The study appears in this week's issue of BMC Psychiatry.
The six week study involved 44 children, mostly boys ages 5 to 11. Before the study, these children had not been treated for ADHD. Half were given Ritalin plus a daily zinc supplement, and half received Ritalin plus a dummy pill. During the study, teachers and parents provided information to the researchers on behavioral and learning patterns in the children.
Although both treatment groups showed improvements in behavioral problems and symptoms, teachers and parents both reported significantly better improvement in the group receiving Ritalin and zinc, he says.
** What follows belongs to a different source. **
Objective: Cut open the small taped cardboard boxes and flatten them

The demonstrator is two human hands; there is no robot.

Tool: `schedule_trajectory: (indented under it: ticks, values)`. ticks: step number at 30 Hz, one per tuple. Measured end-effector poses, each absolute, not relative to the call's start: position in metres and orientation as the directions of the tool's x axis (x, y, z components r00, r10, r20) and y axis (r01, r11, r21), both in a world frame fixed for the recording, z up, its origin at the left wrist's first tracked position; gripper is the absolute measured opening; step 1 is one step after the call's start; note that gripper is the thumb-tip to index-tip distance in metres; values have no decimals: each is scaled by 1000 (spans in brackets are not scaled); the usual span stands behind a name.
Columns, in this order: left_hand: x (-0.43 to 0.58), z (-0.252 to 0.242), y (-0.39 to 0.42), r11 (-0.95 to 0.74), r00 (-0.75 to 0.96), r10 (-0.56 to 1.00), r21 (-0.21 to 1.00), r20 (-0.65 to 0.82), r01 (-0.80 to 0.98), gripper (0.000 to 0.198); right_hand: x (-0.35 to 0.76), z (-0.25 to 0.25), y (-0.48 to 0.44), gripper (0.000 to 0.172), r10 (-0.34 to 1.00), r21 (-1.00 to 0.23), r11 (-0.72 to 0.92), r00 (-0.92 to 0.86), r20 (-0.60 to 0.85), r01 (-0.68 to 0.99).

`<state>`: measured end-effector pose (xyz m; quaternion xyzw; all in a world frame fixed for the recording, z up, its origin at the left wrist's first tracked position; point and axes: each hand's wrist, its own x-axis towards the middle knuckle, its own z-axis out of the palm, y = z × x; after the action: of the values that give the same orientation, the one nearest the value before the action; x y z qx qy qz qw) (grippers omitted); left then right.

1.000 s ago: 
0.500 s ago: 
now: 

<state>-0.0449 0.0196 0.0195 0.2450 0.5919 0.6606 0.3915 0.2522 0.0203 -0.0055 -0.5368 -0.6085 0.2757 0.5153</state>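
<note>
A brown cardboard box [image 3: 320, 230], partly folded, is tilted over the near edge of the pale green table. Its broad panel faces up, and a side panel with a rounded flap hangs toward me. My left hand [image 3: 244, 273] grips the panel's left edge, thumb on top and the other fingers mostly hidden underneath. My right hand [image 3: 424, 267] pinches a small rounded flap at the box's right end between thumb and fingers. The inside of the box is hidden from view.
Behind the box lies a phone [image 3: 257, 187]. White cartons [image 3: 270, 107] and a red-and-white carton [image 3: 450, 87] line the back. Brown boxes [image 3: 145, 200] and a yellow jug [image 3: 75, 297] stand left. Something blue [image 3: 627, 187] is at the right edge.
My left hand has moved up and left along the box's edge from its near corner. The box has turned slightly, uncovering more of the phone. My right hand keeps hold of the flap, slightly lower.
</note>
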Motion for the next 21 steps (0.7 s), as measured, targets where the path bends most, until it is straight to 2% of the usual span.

Children taking zinc were also much more likely to complain about a metallic aftertaste.
More Study Needed
Andrew Adesman, MD, director of the division of developmental and behavioral pediatrics at Schneider Children's Hospital in New Hyde Park, N.Y., tells WebMD that the new study is intriguing, "but the reality is that there are still many unanswered questions, and it would be premature to recommend zinc supplementation."
Adesman, who wasn't involved in the study, says that even if the zinc-Ritalin combination is proven to be more effective than Ritalin alone, that would not suggest that zinc could also improve the efficacy of Stattera, a new nonstimulant treatment for ADHD.
Adesman explains that zinc and Ritalin both affect a chemical in the brain called dopamine, which controls a number of brain functions and relays messages. Studies have shown that children with ADHD have problems with chemical messages to the brain.
Strattera, on the other hand, is a nonstimulant medication that targets norepinephrine, another brain chemical that affects impulsivity and control. "So it is far from clear that there would be an adjunctive role for zinc with Stattera," Adesman says.
While the results of his study seem promising, Akhondzadeh agrees that it is too soon to make general recommendations about zinc. He says his study had only a small number of participants and was conducted for a short time. Nonetheless, he says the findings are promising and "a larger study could answer these questions."